Aims: To investigate the presence and distribution of the protein maspin in carcinoma ex pleomorphic adenoma (CXPA).

Methods: Maspin expression was studied by means of immunohistochemistry in 16 cases of CXPA, using the labelled polymer method.

Results: According to the extent of invasion, the tumours were subdivided into: intracapsular (five cases), minimally invasive (four cases), and invasive (seven cases). Twelve patients had carcinoma with only epithelial differentiation, whereas four had a malignant myoepithelial component. Non-luminal cells in the duct-like structures of the remnant pleomorphic adenoma were strongly positive for maspin, whereas only a few luminal cells were immunopositive. A few positive cells were seen in the frequent hypocellular and hyalinised areas.
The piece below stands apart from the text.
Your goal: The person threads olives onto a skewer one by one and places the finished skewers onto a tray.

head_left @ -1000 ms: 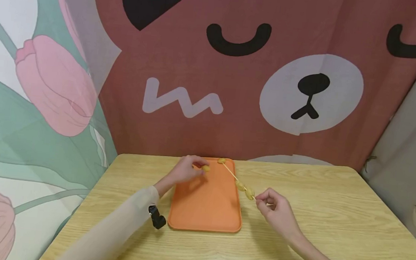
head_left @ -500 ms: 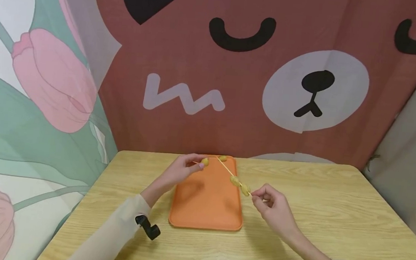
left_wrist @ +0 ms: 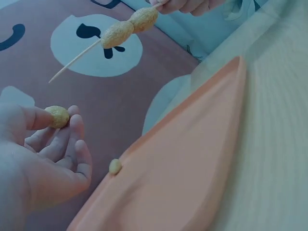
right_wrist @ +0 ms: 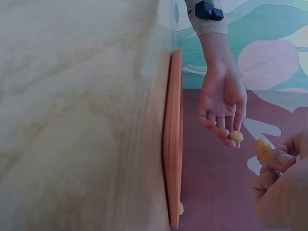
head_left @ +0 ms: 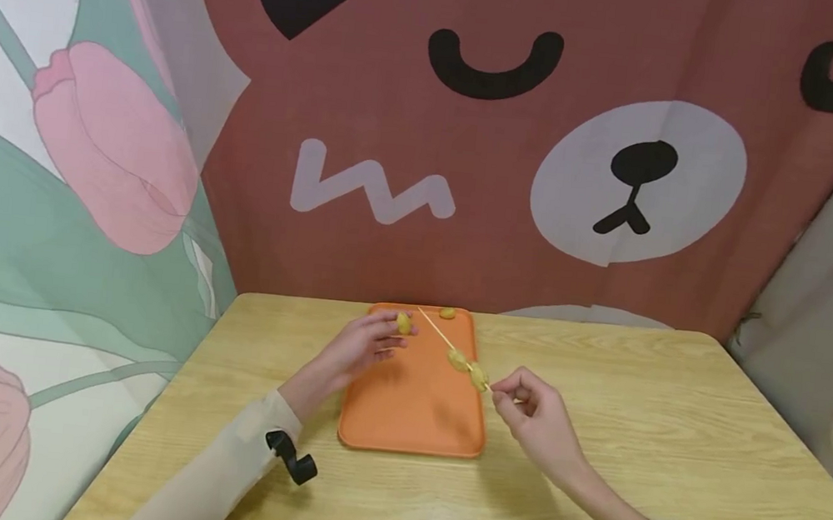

Maspin was abundantly expressed, mainly in non-luminal cells, in transitional areas of CXPA with only epithelial differentiation. In frankly carcinomatous areas there was a gradual decrease in maspin expression. Almost all cells were maspin positive in CXPA with a myoepithelial component. When present, luminal cells were in general negative for maspin.

Conclusions: When only epithelial cells undergo malignant transformation, maspin expression is gradually lost. In cases with a myoepithelial component, maspin expression is high, and this might be related to the tumour suppressor activity attributed to this cell.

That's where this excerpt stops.